## Activity
In the copy of the lines below, leave out pictures and print everything else exactly.

## Material provided
•••••
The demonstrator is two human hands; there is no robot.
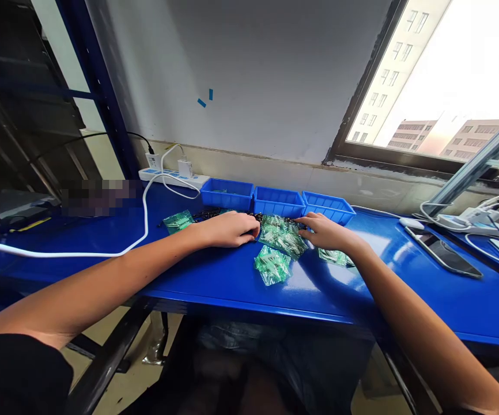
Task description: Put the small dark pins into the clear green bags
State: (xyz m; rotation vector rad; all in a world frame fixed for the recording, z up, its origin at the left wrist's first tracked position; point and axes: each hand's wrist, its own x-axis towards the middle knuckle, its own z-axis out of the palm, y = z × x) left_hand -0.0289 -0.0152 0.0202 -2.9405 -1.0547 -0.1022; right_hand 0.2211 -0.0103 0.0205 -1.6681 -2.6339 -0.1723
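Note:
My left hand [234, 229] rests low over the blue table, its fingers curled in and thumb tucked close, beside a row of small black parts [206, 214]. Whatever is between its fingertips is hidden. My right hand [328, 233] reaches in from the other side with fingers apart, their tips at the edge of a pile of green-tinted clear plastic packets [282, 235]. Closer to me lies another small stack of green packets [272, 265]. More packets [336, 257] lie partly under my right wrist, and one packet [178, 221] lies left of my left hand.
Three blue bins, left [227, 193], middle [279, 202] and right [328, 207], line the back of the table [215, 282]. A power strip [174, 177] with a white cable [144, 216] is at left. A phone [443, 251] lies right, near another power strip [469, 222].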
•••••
## Task response
The demonstrator is two human hands; there is no robot.
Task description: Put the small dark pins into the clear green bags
State: (xyz m; rotation vector rad; all in a world frame fixed for the recording, z up, its origin at the left wrist's first tracked position; point and axes: each hand's wrist, its own x-axis towards the middle knuckle, its own z-axis out of the palm, y = z × x) left_hand -0.0289 -0.0152 0.0202 -2.9405 -1.0547 -0.1022; right_hand 0.2211 -0.0103 0.0205 -1.6681 -2.6339 -0.1723
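Note:
My left hand [234, 229] rests low over the blue table, its fingers curled in and thumb tucked close, beside a row of small black parts [206, 214]. Whatever is between its fingertips is hidden. My right hand [328, 233] reaches in from the other side with fingers apart, their tips at the edge of a pile of green-tinted clear plastic packets [282, 235]. Closer to me lies another small stack of green packets [272, 265]. More packets [336, 257] lie partly under my right wrist, and one packet [178, 221] lies left of my left hand.
Three blue bins, left [227, 193], middle [279, 202] and right [328, 207], line the back of the table [215, 282]. A power strip [174, 177] with a white cable [144, 216] is at left. A phone [443, 251] lies right, near another power strip [469, 222].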

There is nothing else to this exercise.